--- Data excerpts ---

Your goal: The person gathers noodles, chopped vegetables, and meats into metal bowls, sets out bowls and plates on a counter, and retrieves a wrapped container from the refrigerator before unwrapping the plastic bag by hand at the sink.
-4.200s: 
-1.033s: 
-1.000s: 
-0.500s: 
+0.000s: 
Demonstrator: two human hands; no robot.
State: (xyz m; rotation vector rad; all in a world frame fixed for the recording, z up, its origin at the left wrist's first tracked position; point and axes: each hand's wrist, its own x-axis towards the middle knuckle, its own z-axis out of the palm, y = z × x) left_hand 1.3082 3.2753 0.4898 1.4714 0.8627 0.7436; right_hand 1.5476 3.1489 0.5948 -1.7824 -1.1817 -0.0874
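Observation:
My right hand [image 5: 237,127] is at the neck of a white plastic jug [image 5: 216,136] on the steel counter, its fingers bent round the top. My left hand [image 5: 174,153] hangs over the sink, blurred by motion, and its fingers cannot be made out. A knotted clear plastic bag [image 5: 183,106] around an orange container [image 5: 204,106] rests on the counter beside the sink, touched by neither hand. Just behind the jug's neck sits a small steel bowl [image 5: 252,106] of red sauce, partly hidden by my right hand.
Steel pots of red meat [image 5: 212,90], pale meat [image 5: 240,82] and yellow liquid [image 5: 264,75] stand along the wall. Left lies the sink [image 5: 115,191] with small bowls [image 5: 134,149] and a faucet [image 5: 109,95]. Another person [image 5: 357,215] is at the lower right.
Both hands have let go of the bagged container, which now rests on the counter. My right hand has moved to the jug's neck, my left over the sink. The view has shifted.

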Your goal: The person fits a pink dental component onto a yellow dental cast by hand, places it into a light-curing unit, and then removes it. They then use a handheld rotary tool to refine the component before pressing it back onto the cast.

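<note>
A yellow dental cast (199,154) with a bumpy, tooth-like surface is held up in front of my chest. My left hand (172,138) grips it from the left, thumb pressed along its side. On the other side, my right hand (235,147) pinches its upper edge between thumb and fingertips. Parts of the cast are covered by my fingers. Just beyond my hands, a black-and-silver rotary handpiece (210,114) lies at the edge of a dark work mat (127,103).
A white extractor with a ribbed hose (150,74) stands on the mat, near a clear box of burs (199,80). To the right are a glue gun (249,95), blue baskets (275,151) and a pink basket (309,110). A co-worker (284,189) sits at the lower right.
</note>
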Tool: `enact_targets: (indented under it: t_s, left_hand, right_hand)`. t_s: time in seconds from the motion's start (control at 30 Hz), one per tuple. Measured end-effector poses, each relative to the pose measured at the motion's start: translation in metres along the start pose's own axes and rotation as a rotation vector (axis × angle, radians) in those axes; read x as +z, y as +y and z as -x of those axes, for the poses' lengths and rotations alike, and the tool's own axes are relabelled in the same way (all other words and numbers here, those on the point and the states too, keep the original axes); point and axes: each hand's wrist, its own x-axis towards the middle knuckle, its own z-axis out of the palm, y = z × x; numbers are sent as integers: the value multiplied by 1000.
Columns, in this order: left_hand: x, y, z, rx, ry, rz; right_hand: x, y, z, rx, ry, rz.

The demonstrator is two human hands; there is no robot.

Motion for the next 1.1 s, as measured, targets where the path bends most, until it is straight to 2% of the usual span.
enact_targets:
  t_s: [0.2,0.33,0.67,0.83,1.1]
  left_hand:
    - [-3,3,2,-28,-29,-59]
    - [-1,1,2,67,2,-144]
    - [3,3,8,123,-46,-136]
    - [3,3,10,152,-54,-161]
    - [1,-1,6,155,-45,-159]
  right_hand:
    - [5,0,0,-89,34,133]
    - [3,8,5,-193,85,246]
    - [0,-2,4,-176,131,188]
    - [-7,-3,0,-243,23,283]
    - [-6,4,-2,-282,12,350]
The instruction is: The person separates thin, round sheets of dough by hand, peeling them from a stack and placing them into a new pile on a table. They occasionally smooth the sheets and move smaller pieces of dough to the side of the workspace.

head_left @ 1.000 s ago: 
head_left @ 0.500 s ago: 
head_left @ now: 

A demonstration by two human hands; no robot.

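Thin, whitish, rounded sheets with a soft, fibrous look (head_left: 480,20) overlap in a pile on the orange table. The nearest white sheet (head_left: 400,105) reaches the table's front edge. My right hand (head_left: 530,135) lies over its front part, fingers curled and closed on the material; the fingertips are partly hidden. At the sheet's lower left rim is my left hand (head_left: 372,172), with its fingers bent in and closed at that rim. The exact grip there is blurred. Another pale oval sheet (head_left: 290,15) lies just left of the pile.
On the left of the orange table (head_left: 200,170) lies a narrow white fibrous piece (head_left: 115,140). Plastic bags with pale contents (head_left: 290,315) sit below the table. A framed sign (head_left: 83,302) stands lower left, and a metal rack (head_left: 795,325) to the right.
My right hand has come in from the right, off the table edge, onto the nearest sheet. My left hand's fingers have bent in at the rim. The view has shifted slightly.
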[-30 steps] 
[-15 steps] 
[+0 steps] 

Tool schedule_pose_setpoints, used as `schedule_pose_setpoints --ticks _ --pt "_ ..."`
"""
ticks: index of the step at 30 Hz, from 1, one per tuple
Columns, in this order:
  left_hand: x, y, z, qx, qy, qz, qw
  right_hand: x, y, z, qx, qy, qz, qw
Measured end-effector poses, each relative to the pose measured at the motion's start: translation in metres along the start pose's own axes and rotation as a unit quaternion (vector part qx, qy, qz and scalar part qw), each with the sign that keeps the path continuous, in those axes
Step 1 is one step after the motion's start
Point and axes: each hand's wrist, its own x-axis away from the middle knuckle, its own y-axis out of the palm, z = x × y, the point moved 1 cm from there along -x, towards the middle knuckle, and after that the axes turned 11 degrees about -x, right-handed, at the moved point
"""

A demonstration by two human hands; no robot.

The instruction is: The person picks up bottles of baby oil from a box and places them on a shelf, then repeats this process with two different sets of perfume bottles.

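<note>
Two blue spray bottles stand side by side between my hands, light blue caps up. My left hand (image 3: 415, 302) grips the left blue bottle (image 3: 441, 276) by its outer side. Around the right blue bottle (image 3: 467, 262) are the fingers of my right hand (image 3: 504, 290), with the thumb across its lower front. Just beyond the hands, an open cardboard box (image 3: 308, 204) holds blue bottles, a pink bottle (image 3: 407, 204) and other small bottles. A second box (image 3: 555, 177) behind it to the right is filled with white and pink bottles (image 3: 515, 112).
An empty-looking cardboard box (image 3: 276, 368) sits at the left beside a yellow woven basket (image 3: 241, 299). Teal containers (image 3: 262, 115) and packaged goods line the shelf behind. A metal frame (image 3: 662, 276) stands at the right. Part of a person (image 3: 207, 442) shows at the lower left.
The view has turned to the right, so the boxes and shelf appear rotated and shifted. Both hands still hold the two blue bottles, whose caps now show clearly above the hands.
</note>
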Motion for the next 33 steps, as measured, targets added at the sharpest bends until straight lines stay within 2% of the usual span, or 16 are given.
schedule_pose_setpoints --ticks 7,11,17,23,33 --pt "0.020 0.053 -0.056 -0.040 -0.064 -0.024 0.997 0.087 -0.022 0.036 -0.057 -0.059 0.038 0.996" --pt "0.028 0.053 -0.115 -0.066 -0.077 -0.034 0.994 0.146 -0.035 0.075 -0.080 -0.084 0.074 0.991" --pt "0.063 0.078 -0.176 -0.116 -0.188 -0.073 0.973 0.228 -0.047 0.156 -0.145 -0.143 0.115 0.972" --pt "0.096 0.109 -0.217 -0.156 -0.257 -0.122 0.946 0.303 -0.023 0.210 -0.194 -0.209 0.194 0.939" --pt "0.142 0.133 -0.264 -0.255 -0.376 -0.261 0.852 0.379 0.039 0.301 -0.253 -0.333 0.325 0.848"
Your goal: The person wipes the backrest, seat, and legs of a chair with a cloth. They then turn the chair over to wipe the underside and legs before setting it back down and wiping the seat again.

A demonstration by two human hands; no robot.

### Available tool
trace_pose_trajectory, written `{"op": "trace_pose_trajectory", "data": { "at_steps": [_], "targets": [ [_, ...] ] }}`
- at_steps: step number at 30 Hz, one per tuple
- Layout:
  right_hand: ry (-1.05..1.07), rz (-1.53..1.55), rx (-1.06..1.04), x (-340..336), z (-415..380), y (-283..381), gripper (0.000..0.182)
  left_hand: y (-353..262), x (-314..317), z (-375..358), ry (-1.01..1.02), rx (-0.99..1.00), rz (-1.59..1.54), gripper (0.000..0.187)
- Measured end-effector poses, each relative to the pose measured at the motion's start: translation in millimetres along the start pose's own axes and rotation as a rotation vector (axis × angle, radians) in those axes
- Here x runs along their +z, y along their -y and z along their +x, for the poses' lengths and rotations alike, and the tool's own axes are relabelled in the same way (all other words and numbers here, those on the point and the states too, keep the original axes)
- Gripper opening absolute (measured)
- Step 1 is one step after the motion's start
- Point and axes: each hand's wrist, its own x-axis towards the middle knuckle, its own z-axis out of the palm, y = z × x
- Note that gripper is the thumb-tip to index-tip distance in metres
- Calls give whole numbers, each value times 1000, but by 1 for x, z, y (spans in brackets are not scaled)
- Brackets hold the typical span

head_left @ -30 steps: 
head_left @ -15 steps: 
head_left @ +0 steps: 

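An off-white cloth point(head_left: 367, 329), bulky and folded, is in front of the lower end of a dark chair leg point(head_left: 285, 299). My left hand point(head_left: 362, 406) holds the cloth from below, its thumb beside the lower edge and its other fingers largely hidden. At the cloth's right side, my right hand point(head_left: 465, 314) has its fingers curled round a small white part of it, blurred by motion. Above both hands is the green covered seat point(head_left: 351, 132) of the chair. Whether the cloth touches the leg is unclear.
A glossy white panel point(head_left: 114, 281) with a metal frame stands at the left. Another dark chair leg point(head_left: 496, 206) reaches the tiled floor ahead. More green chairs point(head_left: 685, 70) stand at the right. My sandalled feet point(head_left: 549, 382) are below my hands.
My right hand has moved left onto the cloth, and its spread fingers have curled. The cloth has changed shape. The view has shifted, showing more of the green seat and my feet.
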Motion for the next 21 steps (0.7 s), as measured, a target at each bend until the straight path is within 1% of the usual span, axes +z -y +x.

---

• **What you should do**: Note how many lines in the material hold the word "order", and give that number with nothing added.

• **Solution for this task**: 2